> [Problem to solve]
Quote the listing below in its entirety, omitting every image.

....

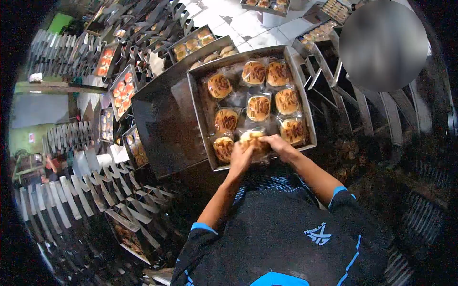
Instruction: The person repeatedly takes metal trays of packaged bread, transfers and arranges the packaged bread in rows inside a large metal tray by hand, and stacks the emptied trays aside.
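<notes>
A metal tray (305, 102) in front of me carries several round browned buns in clear plastic, each with dark markings. One wrapped bun (253, 138) at the tray's near edge is between my hands. My left hand (242, 155) grips its left side, fingers closed. On its right side, my right hand (280, 144) pinches the wrapped bun. Another wrapped bun (223, 148) lies just left of my left hand, and one more (292, 130) lies beyond my right hand. The held bun is partly covered by my fingers.
Left of the tray is a dark metal surface (164, 128). Other trays of buns (193, 45) stand beyond it, with trays of red-topped items (123, 93) farther left. Stacked metal racks (71, 195) fill the left side; more trays stand at right. A blurred person (384, 45) is at upper right.
</notes>
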`<state>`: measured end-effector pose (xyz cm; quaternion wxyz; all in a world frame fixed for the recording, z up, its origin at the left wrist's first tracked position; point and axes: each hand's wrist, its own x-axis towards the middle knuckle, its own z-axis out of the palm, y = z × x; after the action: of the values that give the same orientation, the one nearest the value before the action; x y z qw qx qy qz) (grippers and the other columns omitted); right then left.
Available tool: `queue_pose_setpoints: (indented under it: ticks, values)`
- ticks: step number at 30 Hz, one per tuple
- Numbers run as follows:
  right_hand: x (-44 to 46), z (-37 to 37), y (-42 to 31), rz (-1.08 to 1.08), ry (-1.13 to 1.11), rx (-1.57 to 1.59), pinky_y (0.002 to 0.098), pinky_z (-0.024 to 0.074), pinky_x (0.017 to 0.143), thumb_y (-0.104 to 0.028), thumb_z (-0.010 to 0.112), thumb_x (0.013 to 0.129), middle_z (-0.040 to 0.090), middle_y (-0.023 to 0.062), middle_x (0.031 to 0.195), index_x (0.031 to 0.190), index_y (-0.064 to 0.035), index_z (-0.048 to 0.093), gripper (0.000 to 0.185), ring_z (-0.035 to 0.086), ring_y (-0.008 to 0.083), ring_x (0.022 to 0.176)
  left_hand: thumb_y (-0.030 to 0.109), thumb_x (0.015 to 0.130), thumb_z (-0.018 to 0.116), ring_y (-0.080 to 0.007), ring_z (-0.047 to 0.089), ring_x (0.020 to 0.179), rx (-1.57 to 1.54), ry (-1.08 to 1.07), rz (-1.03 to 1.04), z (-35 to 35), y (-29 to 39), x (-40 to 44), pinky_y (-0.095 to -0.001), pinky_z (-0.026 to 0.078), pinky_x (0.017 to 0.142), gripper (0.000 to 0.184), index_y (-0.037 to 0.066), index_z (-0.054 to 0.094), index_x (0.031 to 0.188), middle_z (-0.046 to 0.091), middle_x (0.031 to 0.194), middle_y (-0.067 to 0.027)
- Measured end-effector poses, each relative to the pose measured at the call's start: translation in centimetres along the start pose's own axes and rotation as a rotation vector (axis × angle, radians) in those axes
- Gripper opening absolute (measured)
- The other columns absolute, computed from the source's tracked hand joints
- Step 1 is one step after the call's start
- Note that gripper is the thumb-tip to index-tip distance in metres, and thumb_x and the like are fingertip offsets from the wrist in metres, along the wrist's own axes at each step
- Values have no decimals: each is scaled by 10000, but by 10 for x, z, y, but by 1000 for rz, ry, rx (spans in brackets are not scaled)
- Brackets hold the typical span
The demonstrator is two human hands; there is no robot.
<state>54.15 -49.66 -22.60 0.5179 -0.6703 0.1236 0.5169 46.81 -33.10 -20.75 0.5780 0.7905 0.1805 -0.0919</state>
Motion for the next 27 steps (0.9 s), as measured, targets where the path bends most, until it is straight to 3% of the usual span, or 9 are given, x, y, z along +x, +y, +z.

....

> [Answer for this exercise]
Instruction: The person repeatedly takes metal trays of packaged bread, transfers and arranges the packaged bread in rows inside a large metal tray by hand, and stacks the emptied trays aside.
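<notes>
A metal tray (305, 102) in front of me carries several round browned buns in clear plastic, each with dark markings. One wrapped bun (253, 138) at the tray's near edge is between my hands. My left hand (242, 155) grips its left side, fingers closed. On its right side, my right hand (280, 144) pinches the wrapped bun. Another wrapped bun (223, 148) lies just left of my left hand, and one more (292, 130) lies beyond my right hand. The held bun is partly covered by my fingers.
Left of the tray is a dark metal surface (164, 128). Other trays of buns (193, 45) stand beyond it, with trays of red-topped items (123, 93) farther left. Stacked metal racks (71, 195) fill the left side; more trays stand at right. A blurred person (384, 45) is at upper right.
</notes>
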`<state>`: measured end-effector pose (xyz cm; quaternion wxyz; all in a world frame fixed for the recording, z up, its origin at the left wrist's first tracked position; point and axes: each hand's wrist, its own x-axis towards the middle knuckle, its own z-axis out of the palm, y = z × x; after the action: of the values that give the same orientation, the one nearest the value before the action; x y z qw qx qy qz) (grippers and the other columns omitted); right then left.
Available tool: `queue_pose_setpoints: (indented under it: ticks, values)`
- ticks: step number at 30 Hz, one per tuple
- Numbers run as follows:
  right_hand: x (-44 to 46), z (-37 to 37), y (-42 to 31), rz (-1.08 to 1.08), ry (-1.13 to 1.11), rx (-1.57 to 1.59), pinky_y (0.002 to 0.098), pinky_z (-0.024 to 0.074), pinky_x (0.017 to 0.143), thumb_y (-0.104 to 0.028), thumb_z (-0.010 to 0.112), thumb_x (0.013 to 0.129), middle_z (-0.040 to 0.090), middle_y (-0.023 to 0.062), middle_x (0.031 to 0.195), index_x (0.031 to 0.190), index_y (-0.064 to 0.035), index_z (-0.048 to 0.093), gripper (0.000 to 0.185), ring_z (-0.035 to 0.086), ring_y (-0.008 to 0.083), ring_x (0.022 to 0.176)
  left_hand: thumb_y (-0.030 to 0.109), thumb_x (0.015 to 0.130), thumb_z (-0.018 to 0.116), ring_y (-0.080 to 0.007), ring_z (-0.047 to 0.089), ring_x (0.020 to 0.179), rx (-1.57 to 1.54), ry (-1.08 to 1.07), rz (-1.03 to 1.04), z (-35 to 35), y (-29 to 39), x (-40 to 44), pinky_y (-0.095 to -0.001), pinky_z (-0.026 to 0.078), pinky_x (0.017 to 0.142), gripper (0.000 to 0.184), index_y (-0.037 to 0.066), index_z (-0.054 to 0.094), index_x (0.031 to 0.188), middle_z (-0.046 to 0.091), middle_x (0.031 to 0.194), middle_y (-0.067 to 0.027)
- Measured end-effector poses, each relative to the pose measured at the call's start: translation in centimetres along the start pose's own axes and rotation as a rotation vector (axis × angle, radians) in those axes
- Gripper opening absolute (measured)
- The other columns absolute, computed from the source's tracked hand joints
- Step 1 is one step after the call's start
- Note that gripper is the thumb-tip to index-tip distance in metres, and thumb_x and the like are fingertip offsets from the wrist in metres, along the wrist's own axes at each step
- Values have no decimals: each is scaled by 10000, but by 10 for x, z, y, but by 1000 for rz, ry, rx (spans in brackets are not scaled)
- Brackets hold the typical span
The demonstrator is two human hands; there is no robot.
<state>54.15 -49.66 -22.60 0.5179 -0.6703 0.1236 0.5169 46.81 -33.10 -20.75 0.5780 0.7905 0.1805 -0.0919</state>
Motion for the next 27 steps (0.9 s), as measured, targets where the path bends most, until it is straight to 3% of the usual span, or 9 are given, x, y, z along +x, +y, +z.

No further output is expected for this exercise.